|116Q.01||GREAT LAKES PROTECTION FUND.|
|116Q.02||STATE RECEIPTS FROM FUND.|
The Great Lakes protection fund has been created by the governors of the eight Great Lakes states as a nonprofit corporation under the laws of the state of Illinois. The fund is a permanent endowment whose purpose is to advance the principles, goals, and objectives of the Great Lakes toxic substances control agreement executed by the governors of the eight Great Lakes states in May 1986 and to ensure the continuous development of needed scientific information, new cleanup technologies, and innovative methods of managing pollution problems as a cooperative effort in the Great Lakes region. The governor may enter this state as a member of the Great Lakes protection fund and do all things necessary or incidental to participate in the fund, as spelled out in its articles of incorporation, filed with the Illinois secretary of state on or about September 26, 1989, and its bylaws, as amended through September 26, 1989. If congressional consent to the Great Lakes protection fund carries with it conditions that materially change the provisions agreed to by the party states, this state reserves the option to terminate further participation in the fund.

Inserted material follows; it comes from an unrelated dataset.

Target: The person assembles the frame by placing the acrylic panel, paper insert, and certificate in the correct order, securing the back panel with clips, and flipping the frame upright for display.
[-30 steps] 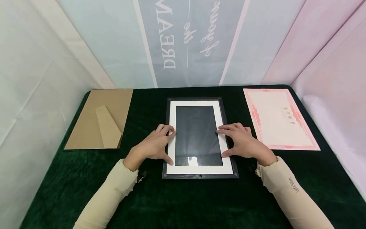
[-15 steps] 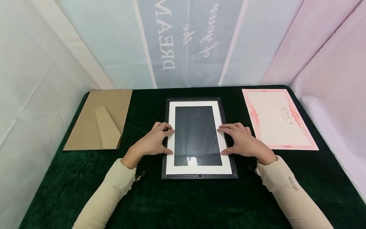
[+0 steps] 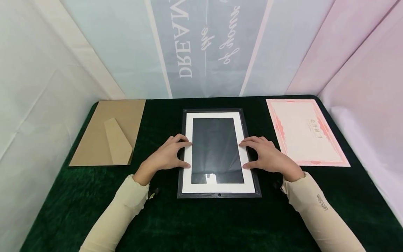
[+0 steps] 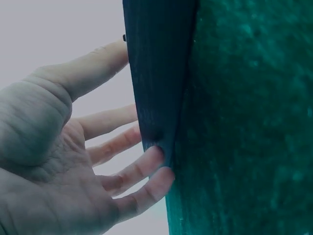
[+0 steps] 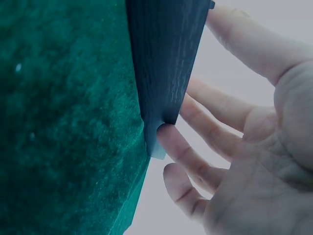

Any money received by the state from the Great Lakes protection fund, whether in the form of annual earnings or otherwise, must be deposited in the state treasury and credited to a special Great Lakes protection account. Money in the account must be spent only as specifically appropriated by law for protecting water quality in the Great Lakes. Approved purposes include, but are not limited to, supplementing in a stable and predictable manner state and federal commitments to Great Lakes water quality programs by providing grants to finance projects that advance the goals of the regional Great Lakes toxic substances control agreement and the binational Great Lakes water quality agreement.
The legislature intends not to appropriate money from the Great Lakes protection account until projects have been reviewed and recommended by the Legislative-Citizen Commission on Minnesota Resources. A work plan must be prepared for each project for review by the commission. The commission must recommend specific projects to the legislature.